Chris Nyman: It’s time to suspend the dividend

65

By CHRIS NYMAN

The “illusion of truth effect” is the tendency to believe false information to be correct after repeated exposure.

Many may also be familiar with “Stockholm Syndrome,” where victims sympathize with their captors after prolonged exposure to stress and propaganda.

The people of Alaska, regrettably in my lifetime, are suffering from these effects in a way that threatens to destroy the very fabric of the institution we call the State of Alaska.

The trickle-down effect of that is to destroy our economy, our ability to make a living, and the social welfare of our lives.

Here is a summary of the most popular misconceptions:

  1. You are “owed” a Permanent Fund dividend.
  2. The dividend is “the people’s money.”
  3. Reducing or eliminating the dividend is a “tax.”
  4. The dividend is a beneficial boost to the economy.
  5. Reducing the dividend is unfair to low-income Alaskans.

The reason I focus this column on the dividend is because it has singularly been the obstacle to creating a sustainable Alaska State budget for the past decade.

The old axiom that “government will spend every cent it can get its hands on” seems to be very accurate whether it is New York, California, or Alaska and even most notably the United States Congress. There will always be the temptation to borrow from the future for the benefit of the current generation.

In Alaska, the Legislature has drained every reserve account it can get its hands on for the past 10 years to prop up unsustainable deficit spending. The Legislature has even decided to drain the Constitutional Budget Reserve (which requires a 3⁄4 majority) instead of over-drawing the Permanent Fund Earnings Reserve Account (which only requires a simple majority).

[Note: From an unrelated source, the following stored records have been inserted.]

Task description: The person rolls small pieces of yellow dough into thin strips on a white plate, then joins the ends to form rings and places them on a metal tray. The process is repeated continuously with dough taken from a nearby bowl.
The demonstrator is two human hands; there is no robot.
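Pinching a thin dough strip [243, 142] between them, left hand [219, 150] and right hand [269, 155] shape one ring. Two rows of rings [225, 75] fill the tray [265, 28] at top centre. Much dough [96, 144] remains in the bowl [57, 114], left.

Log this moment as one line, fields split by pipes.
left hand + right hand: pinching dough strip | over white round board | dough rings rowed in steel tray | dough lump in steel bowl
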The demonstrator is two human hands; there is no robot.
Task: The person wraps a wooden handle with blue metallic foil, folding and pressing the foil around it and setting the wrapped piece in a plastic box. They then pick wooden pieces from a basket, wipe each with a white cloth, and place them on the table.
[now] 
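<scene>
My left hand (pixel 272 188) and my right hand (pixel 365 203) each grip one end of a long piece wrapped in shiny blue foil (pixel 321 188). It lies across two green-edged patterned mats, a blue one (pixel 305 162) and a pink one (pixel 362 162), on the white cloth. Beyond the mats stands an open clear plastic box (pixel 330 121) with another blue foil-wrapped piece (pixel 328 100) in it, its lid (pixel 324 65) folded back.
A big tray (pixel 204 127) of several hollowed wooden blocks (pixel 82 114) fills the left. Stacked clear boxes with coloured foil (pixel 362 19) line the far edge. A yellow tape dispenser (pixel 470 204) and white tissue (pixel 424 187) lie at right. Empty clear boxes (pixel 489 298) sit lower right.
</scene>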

To add insult to injury, the Legislature seems to have the opinion it does not have to observe the will, or plain text, of the state constitutional requirement to re-pay funds “borrowed” from the Constitutional Budget Reserve.

Keep in mind that up to 75% of all mineral lease rentals, royalties, royalty sale proceeds, federal mineral revenue sharing payments and bonuses received by the State… (paraphrasing Article 9, Paragraph 15 Alaska Constitution) has already been consumed by our State government over the past 40 years. The other 25% was deposited into the Permanent Fund corpus and thank goodness for that.

For most of that 40 years, the dividend was affordable, as State oil income exceeded the cost of State government. Thus the surplus was available as a “true dividend.”

That changed 10 years ago, and one could argue six years ago when Bill Walker vetoed half the dividend and the Legislature essentially began to reduce the dividend each year and observe a percent of market value strategy for drawing from the Permanent Fund.

Despite this laudable effort, the Legislature continued to deficit-spend by raiding the Constitutional Budget Reserve. Today we are at a point where we cannot afford any Dividend without over-drawing from the Permanent Fund.

Other repercussions from deficit dividends are the minimization of our Capital Budget, out inability to pay off the oil tax credits, and our inability to build back our budget reserve account – the Constitutional Budget Reserve.

Now is the perfect time to suspend the dividend indefinitely. With the pandemic and economic reset we are experiencing – federal aid is expected to be over $5 billion, (5 times the impact of the dividend).

We cannot afford to pay deficit dividends. It’s not an illusion.

Chris Nyman writes occasionally for Must Read Alaska.